Nothing is needed except the lines below that run from the one with "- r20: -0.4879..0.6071" through the one with "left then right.", repeated exactly.

→ **Supplied data**:
# # # # #

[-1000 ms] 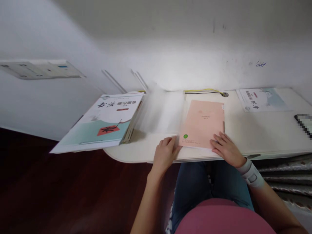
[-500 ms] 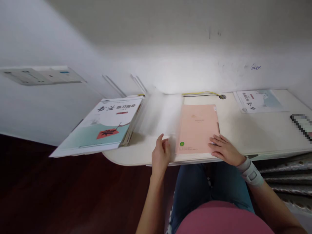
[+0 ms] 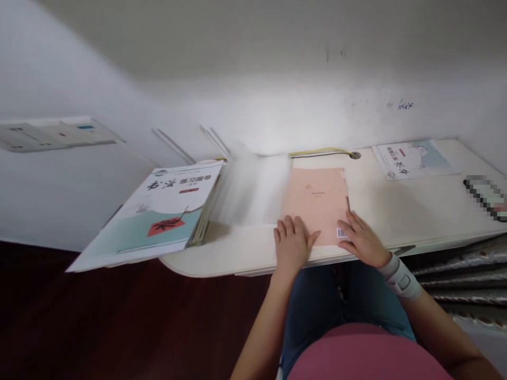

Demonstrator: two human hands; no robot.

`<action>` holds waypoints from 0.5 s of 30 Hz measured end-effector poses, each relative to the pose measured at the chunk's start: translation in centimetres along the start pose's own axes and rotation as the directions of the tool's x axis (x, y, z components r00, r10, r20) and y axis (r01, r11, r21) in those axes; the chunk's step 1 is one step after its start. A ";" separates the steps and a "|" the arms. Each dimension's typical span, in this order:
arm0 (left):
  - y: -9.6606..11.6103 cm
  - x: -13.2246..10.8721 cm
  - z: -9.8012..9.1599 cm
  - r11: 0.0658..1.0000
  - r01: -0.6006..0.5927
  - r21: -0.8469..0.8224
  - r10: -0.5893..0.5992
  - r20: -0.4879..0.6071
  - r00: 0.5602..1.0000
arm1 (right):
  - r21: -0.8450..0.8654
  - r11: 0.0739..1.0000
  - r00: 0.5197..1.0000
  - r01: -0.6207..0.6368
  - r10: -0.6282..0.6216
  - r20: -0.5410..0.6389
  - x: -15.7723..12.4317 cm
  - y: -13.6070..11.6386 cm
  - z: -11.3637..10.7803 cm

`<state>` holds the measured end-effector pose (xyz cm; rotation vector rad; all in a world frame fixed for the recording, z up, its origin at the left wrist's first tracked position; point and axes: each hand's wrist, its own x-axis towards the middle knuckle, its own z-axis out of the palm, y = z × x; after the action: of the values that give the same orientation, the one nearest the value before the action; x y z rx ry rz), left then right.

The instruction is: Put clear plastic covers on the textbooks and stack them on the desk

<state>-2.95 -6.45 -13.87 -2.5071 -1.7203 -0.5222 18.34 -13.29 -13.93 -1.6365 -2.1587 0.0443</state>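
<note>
Pink booklet (image 3: 317, 192): lying flat on the white desk (image 3: 384, 227), close to the front edge, basically between both hands. Printed with something tiny around the middle, way too small to read.
Barcode (image 3: 341, 233): down at the lower right of the booklet, right by the fingertips.
Left hand (image 3: 292, 240): palm down over the booklet's lower left corner, a little loose at the fingers, with thumb stuck out to the side. Not wrapped around anything, just laid there.
Right hand (image 3: 364, 241): resting at the booklet's lower right edge with fingers apart. Can't tell about any pinch from underneath.
Wrist wrap (image 3: 402, 281): light grey, on the right wrist.
Plastic sheet (image 3: 253, 190): see-through, kinda wavy, just left of the booklet. Hard to say whether overlapping or only meeting at the edge.
Book stack (image 3: 162, 216): piled on the left end, topped with a white and teal cover plus a red diamond, and poking past the desk's edge.
Other booklet (image 3: 415, 158): flat near the back right, also white and teal.
Phone-looking thing (image 3: 487, 198): far right, all pixelated.
Cables (image 3: 322, 151): yellow and black, running along the back to a round hole (image 3: 356, 155).
</note>
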 end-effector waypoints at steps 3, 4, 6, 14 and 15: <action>-1.1 -0.8 0.3 0.997 0.080 -0.005 -0.080 -0.058 0.995 | -0.001 1.000 1.000 -0.030 0.030 -0.003 0.0 0.0 0.4; -1.4 -1.0 0.2 0.994 0.105 -0.011 -0.105 -0.066 0.992 | -0.001 1.000 1.000 -0.025 0.025 -0.001 0.1 0.0 0.4; -1.6 -1.3 -0.3 0.990 0.144 -0.010 -0.144 -0.046 0.988 | -0.010 1.000 1.000 0.001 0.000 0.007 0.0 0.0 0.3; -0.4 -1.6 -1.1 0.974 0.145 0.176 -0.152 0.029 0.988 | -0.107 0.993 0.999 0.051 -0.050 0.015 0.1 -0.1 -0.4; -0.2 -1.7 -0.9 0.970 0.149 0.191 -0.154 0.006 0.988 | -0.108 0.993 0.999 0.049 -0.048 0.014 0.1 -0.1 -0.4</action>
<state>-3.88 -8.12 -13.61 -2.2721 -1.8817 -0.3222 18.35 -13.37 -13.50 -1.6453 -2.2443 -0.0794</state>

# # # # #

→ **Written solution**:
  - r20: -0.4879..0.6071
  - r00: 0.5602..1.0000
arm1 (right):
  - r21: -0.8450..0.8654
  - r11: 0.0739..1.0000
  - r00: 0.5197..1.0000
  - r01: -0.6207..0.6368
  - r10: -0.6282..0.6216
  - r20: -0.5410..0.6389
  - x: -15.7723..12.4317 cm
  - y: -13.6070..11.6386 cm
  - z: -11.3637..10.7803 cm

`<state>` holds the measured end-effector pose (xyz cm; rotation vector rad; all in a world frame fixed for the recording, z up, its origin at the left wrist's first tracked position; point and axes: each hand's wrist, its own x-axis towards the middle knuckle, its own z-axis out of the palm, y = z × x; after the action: of the values that give the same orientation, the one nearest the value before the action; x y z rx ry rz), left then right.

There is no more to the output.